Contudo, havia uma problemática: os Estados Papais, sob domínio de Pio 9º, conservador e contrário à unificação. É importante explicar: o que hoje conhecemos como Vaticano, um pequeno território de 44 hectares no interior da cidade de Roma, esteve um dia dentro dos Estados Papais, com mais de 40 mil quilômetros de extensão, ocupando todo o interior da Itália. A Igreja Católica Apostólica Romana era governante, tanto da fé, quanto da administração desse espaço.
Assim, Pio 9º queria garantir, tanto os territórios, quanto a entidade política autônoma da Igreja. Ao mesmo tempo, Napoleão III temia o avançar das tropas republicanas ao norte, o que representaria uma invasão de terras francesas.
O Napoleão que citamos aqui era sobrinho daquele mais famoso. Foi também o primeiro presidente eleito pelo voto direto na França, mas quando não pôde concorrer ao segundo governo, organizou um Golpe de Estado, assumindo o trono de Imperador em 1852. Napoleão III tinha seus planos frustrados pela baixa natalidade na França: no contexto de 1869 os famosos Boulevards parisienses já haviam soterrado a Paris medieval. A urbanização e industrialização destruíram a antiga cidade da Comuna de Paris, na qual vielas e becos prejudicavam o avançar de cavalarias e canhões sobre os revoltosos, reconstruindo Paris em forma de Cidade Luz.
Foi nesse contexto de disputa de territórios e poder político, somado à industrialização da França, que Pio 9º e Napoleão III se uniram militarmente. As tropas francesas defendiam os Estados Papais, logo Pio 9º dependia do Imperador da França para manter sua integridade.
Assim, em 1869 o papa Pio 9º declarou que a alma humana era incorporada na concepção, condenando a interrupção da gravidez sob pena de excomunhão.
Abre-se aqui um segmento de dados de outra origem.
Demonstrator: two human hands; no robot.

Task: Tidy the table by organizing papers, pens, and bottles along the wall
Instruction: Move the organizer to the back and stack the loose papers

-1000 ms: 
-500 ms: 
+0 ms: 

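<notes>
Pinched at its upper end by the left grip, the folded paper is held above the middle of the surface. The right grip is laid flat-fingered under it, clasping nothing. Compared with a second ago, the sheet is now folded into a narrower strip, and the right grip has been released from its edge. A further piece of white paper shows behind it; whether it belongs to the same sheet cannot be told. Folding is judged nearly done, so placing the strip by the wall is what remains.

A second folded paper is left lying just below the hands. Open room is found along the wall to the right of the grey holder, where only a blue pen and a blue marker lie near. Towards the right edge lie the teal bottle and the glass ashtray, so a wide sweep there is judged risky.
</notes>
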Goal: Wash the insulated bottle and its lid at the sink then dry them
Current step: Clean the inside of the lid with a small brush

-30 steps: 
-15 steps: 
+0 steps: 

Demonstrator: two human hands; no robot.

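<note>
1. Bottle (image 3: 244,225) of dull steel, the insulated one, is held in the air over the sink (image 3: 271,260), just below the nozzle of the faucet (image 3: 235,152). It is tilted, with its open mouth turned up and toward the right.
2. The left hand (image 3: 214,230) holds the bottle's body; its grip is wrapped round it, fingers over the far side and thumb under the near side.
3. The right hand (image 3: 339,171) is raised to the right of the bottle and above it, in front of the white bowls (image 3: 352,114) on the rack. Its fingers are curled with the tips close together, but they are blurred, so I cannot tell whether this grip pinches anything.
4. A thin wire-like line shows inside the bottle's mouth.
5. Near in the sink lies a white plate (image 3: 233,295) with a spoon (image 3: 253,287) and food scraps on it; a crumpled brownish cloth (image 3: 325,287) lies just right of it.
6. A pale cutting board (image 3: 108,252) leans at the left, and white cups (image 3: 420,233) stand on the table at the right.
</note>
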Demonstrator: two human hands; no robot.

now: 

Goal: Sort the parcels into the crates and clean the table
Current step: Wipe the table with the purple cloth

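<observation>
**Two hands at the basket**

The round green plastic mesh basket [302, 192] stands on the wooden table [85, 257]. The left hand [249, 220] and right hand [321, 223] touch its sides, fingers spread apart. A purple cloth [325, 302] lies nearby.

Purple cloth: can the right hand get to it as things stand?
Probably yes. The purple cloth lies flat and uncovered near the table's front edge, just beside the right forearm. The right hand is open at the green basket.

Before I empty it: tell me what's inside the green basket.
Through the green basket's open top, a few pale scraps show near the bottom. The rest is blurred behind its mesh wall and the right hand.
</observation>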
É relevante pontuar que em 1588 o papa Sixto 5º já havia condenado o aborto de maneira muito similar, contudo, seu sucessor, Gregório 9º voltou atrás e declarou que o embrião não formado não poderia ser considerado humano, logo, abortar seria diferente de cometer homicídio.
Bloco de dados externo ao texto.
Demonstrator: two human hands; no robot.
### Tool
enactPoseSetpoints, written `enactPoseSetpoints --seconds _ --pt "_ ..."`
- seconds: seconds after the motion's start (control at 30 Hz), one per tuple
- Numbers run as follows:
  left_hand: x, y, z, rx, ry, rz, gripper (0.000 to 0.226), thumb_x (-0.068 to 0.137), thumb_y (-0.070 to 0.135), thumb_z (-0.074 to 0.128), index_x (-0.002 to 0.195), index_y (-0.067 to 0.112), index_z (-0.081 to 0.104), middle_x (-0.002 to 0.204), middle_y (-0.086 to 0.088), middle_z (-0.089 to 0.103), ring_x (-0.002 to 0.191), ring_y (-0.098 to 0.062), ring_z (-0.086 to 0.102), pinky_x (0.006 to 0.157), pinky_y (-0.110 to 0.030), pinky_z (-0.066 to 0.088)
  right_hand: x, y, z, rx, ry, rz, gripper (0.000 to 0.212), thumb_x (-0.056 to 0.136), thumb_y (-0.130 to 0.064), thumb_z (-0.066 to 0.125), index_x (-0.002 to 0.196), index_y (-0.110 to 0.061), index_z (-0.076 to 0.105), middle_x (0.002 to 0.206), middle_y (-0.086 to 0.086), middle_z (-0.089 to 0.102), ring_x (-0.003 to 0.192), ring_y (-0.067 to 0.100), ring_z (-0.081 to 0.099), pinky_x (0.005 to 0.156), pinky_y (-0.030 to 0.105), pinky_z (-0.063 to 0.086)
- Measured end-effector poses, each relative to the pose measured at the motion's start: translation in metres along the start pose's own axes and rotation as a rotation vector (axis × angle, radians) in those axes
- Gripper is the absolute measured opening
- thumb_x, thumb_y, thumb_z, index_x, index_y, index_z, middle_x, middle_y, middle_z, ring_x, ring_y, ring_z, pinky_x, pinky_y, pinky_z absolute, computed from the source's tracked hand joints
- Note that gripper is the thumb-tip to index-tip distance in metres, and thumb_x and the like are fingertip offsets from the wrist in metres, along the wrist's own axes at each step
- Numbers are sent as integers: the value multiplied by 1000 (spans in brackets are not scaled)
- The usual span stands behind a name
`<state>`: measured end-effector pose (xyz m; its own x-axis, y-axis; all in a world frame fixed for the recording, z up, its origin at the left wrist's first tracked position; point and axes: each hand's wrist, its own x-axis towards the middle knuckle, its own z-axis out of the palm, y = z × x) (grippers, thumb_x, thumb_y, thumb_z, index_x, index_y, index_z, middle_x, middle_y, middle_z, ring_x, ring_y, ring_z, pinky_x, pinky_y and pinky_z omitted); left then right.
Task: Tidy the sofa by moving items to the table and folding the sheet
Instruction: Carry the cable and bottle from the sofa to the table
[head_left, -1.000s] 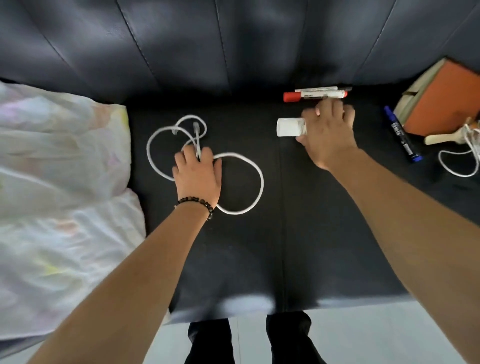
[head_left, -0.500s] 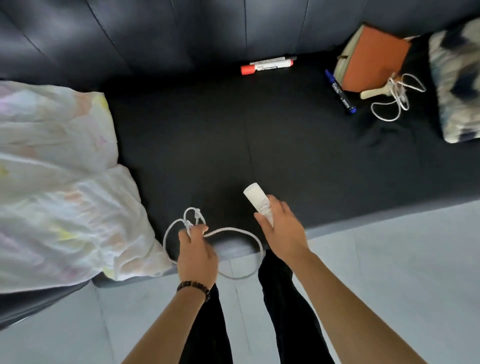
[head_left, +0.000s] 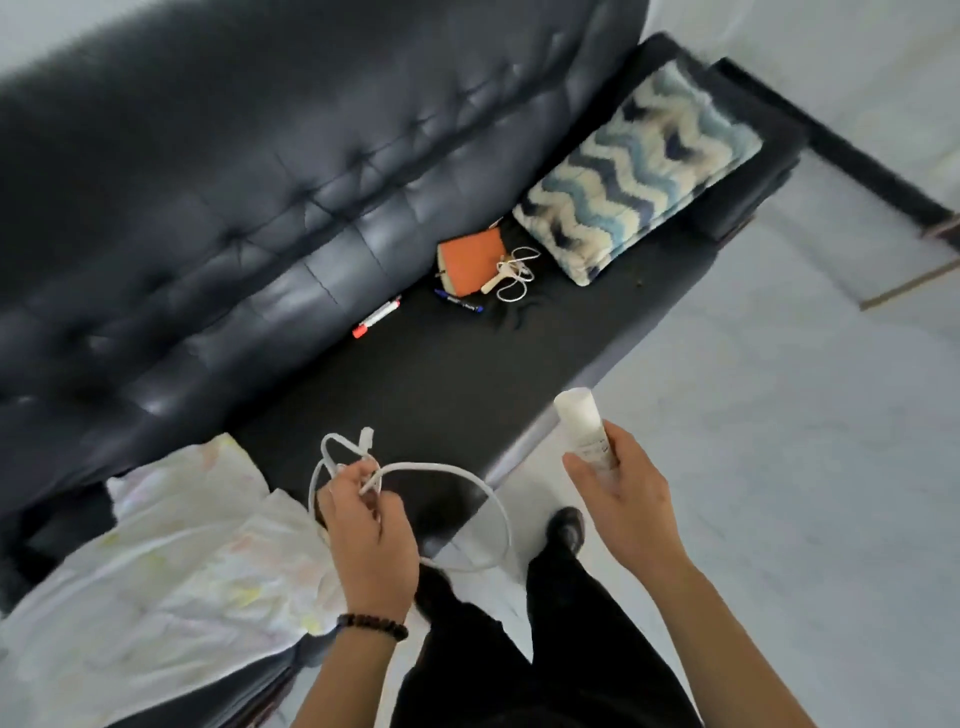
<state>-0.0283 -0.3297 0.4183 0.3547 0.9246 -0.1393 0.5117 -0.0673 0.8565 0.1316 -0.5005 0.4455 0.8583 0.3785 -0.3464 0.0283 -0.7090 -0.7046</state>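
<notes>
My left hand (head_left: 369, 535) grips a looped white cable (head_left: 467, 475), lifted off the black sofa (head_left: 260, 171). My right hand (head_left: 621, 488) holds a white tube (head_left: 579, 421) upright over the sofa's front edge. A crumpled white sheet (head_left: 156, 571) lies on the seat at lower left. Farther along the seat lie a red-capped marker (head_left: 376, 317), a blue marker (head_left: 460, 301), an orange notebook (head_left: 470, 260) and a small white corded item (head_left: 511, 275).
A blue and white patterned cushion (head_left: 639, 166) leans at the sofa's right end. Pale floor (head_left: 779, 441) spreads to the right of the sofa. My dark trouser legs and a shoe (head_left: 566, 525) are below my hands.
Both hands have lifted the cable and the tube off the seat and drawn back. The view has swung to the right, so the sofa now runs diagonally.
</notes>
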Motion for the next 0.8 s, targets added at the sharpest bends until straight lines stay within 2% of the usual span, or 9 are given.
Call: enactPoseSetpoints --seconds 0.03,0.13,0.17,0.23,0.33,0.43,0.5,0.67,0.8 --pt "-5 22 3 -19 -32 45 22 89 5 44 106 15 53 111 -5 47 98 -6 50 90 -44 46 -12 2 -22 31 64 8 40 92 -42 61 129 -34 48 111 -14 60 98 9 57 85 31 47" --pt "-24 81 22 -44 -172 246 30 86 14 40 111 11 55 113 -8 48 102 -5 46 97 -31 40 -44 22 -81 121 236 54 41 91 -44 61 128 -32 49 107 -10 61 91 11 58 79 34 49" --pt "-33 102 31 -38 -223 321 31 86 14 39 112 8 55 115 -7 48 104 0 44 98 -21 37 -53 31 -100 164 288 68 41 91 -44 62 128 -32 49 106 -11 61 89 10 58 77 31 49" --pt "-51 140 56 -36 -306 453 31 88 16 37 110 3 55 114 -3 48 105 -2 43 96 -18 34 -65 54 -139 242 381 84 40 91 -42 63 127 -33 50 105 -12 61 89 5 58 72 24 44" --pt "-92 192 105 11 -356 632 38 96 29 28 102 3 55 107 -5 50 99 -9 41 88 -18 37 -77 99 -196 364 501 109 39 90 -41 64 126 -33 52 103 -14 61 89 4 58 72 22 42" --pt "-149 227 172 31 -423 647 31 103 32 35 94 8 53 103 -3 49 88 4 44 74 -6 35 -85 160 -256 427 554 141 37 90 -41 64 124 -33 53 98 -14 61 87 5 58 71 21 41" --pt "-188 242 223 13 -506 633 23 101 29 45 93 9 54 101 -3 50 83 8 48 68 -5 37 -89 202 -296 457 587 175 35 90 -41 64 122 -34 53 95 -14 60 86 5 58 70 20 40" --pt "-280 283 333 82 -657 835 21 95 35 49 92 15 55 88 -2 53 79 -18 52 66 -14 43 -108 293 -391 542 755 289 27 91 -36 66 113 -32 52 88 -12 61 80 8 58 69 27 47" --pt "-333 328 399 117 -703 978 18 95 28 51 91 10 54 86 -3 49 73 -9 48 62 -10 42 -105 351 -452 754 788 383 23 91 -38 64 111 -30 56 84 -4 62 72 15 58 62 31 49"
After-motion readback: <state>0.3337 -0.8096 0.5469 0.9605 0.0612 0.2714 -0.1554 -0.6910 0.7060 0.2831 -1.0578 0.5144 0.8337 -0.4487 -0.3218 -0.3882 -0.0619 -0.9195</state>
Até Sixto 5º, teorias que tratavam sobre a problemática da alma humana já eram debatidas, sendo a tese oficial da Igreja aquela antes defendida por Aristóteles: o feto tinha vida a partir dos primeiros movimentos dentro do útero, o que para meninos ocorreria no 40º dia de gestação, enquanto para meninas, apenas no 90º dia — não se pode esquecer que Aristóteles defendia a inferioridade intelectual e física das mulheres. São Tomás de Aquino e Santo Agostinho concordavam com Aristóteles e foi seu endosso que propiciou que a teoria fosse alçada à tese oficial da Igreja.
Sempre que a questão do aborto é trazida ao debate, argumentos da ordem religiosa aparecem. Normalmente, a noção de que a vida se inicia na concepção é a mais citada por aqueles que são contrários ao ato de interromper a gravidez, equiparando-se, assim, o aborto ao homicídio. Por meio dessa explicação inicial, buscamos historicizar a visão da Igreja sobre o aborto: o que muitas vezes nos é apresentado enquanto intrínseco à fé cristã nasceu há menos de duzentos anos, em uma articulação entre um Papa ameaçado pela unificação e um imperador que buscava maiores taxas de natalidade.
A Questão Romana, como se chama o imbróglio sobre os Estados papais, só seria resolvida em 1929, após acordo entre Benito Mussolini e o Papa Pio 11, o Tratado da Santa Sé, na qual os Estados Pontifícios foram reconhecidos, com total soberania administrativa da Igreja Católica Apostólica Romana. As relações entre fascismo e Igreja são estabelecidas desde então por sociólogos, filósofos e outros estudiosos.